Multiple risks are associated with investing in emerging markets, from currency headwinds to geopolitics; for example, the Russian ruble has depreciated materially this year, as both the repercussions of the oil price war and the effects of the pandemic whipsawed the national currency.

A new round of U.S. sanctions on Russia can also bruise equity valuations. To rewind, in April 2018, when new sanctions were imposed, Russian stocks dipped materially.

ChartData by YCharts

Besides, the U.S. President has recently said that he is thinking about “decoupling” the U.S. from China. It is not yet clear what precisely that implies, but the valuations of the Chinese equities will indubitably reflect a higher risk premium.

Thus, the risk premium Mr.

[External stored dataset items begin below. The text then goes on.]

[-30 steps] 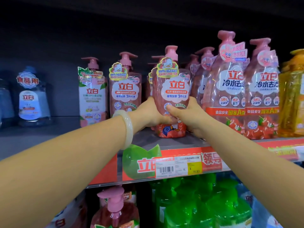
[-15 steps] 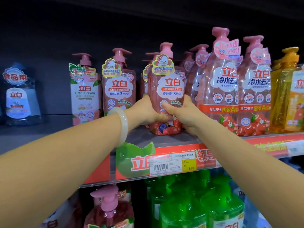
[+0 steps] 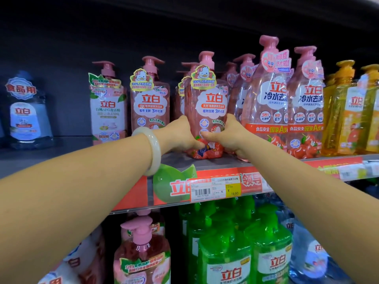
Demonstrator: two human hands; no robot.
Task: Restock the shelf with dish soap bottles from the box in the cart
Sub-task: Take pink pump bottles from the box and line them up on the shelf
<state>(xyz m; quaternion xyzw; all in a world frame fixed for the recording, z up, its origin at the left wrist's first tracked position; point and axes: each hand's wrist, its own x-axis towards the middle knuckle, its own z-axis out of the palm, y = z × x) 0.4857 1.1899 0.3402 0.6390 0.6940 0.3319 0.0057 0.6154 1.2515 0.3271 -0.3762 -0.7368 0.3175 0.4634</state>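
Both hands, left hand (image 3: 180, 134) and right hand (image 3: 227, 136), grip translucent pink pump bottle (image 3: 206, 111), upright on grey metal shelf (image 3: 205, 161); glossy label faces outward.

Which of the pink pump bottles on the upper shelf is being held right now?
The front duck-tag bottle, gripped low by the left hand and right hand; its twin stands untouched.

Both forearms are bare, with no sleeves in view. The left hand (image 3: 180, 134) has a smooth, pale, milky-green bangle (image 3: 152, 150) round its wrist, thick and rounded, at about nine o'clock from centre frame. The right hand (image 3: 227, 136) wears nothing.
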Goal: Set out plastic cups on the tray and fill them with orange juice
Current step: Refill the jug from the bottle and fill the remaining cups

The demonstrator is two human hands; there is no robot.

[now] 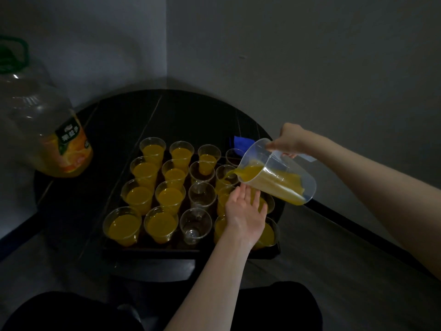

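Note:
A dark tray on a round black table holds several clear plastic cups in rows. Most of them hold orange juice, such as the front left cup. Three cups in the third column, such as one at the front, hold none. My right hand grips the handle of a clear measuring jug, tilted left. Juice streams from its spout into a cup in the fourth column. My left hand hovers flat with straight fingers over the right-hand cups, just under the jug.
A large clear juice bottle with an orange label and green handle stands on the table's left edge, nearly drained. Something blue lies behind the tray. Walls meet in a corner behind the table. My dark-clothed legs show at the bottom.

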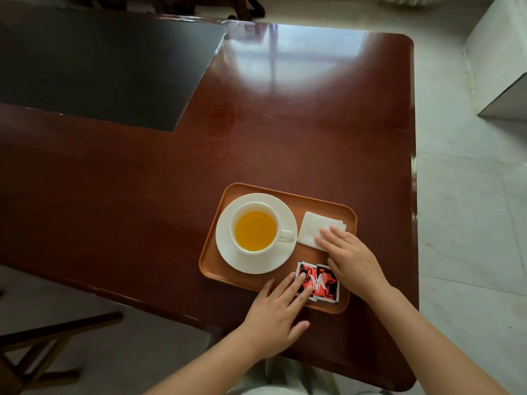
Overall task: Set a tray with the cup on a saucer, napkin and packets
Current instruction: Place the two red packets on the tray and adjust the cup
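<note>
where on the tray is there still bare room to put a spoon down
A bare strip runs along the tray's far rim, beyond the saucer and napkin. The right side is crowded: right hand on the napkin, left hand on the packets.

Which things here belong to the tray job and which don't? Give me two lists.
Belong to the job: tray, saucer, cup, napkin, packets, left hand on the packets, right hand on the napkin.

Just around: table, dark panel, wooden stand, white box.
</note>
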Tool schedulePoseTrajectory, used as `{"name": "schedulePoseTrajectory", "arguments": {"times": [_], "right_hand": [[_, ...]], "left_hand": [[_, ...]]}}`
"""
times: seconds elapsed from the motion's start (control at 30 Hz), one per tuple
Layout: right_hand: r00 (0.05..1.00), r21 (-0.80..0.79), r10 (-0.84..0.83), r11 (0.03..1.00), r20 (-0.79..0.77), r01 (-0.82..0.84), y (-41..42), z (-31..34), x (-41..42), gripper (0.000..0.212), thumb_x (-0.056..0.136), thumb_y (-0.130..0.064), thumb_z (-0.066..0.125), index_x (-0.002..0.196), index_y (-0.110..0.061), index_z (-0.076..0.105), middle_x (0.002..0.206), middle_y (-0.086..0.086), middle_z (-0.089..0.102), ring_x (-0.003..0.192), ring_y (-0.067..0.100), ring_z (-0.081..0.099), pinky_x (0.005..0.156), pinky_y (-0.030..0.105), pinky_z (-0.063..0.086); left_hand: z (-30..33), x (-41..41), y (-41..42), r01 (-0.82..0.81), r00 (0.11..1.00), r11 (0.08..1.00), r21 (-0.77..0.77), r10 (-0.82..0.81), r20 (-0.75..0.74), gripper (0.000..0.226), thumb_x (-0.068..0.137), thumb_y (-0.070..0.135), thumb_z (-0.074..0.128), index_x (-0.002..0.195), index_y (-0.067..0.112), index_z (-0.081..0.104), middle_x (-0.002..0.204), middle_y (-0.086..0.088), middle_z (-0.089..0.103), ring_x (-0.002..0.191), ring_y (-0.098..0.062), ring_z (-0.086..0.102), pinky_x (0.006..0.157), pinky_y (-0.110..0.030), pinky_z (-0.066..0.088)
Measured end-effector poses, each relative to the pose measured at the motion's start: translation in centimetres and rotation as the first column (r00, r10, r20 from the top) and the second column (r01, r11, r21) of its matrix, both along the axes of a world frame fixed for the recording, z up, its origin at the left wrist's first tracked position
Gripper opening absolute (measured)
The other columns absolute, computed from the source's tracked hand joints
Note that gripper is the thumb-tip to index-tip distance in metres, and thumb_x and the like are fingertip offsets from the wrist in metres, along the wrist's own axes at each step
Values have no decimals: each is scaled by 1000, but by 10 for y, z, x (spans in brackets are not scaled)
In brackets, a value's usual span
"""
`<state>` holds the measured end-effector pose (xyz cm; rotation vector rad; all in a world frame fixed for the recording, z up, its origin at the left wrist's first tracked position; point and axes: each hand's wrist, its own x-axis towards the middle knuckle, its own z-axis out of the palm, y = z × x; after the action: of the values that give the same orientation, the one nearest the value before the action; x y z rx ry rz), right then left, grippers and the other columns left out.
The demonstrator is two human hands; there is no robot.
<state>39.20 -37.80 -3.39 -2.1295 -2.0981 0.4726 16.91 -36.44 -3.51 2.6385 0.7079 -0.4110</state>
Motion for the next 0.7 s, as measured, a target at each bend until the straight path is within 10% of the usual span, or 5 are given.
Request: {"name": "schedulePoseTrajectory", "arguments": {"times": [0.33, 0.7], "right_hand": [[981, 194, -139, 967, -132, 163, -36, 11, -9, 53, 72, -20, 77, 121, -12, 59, 127, 9, 60, 123, 25, 51, 103, 44, 35], [981, 171, -191, 966, -40, 195, -65, -8, -26, 48, 69, -18, 79, 115, -13, 64, 120, 7, 65, 118, 24, 56, 100, 45, 39]], "left_hand": [[5, 1, -6, 2, 1000, 991, 134, -3, 10, 62, 86, 56, 40, 139, 25, 42, 146, 1, 43, 134, -16, 39, 98, -39, 47], [4, 12, 5, -24, 999, 991, 129, 27, -29, 69, 93, 52, 25, 149, 18, 4, 158, -5, 0, 142, -21, -12, 115, -46, 11]]}}
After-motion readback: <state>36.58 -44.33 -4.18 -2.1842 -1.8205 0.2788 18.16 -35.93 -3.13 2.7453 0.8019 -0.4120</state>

Market factors in the EM asset valuations is much higher than in the case of developed countries like the U.S. but meaningfully lower than in the case of the frontier market (like Argentina). Anyway, I reckon DVYE might be worth considering for the long term thanks to generous dividend and ultra-low valuation.

Disclosure: I/we have no positions in any stocks mentioned, and no plans to initiate any positions within the next 72 hours. I wrote this article myself, and it expresses my own opinions. I am not receiving compensation for it (other than from Seeking Alpha). I have no business relationship with any company whose stock is mentioned in this article.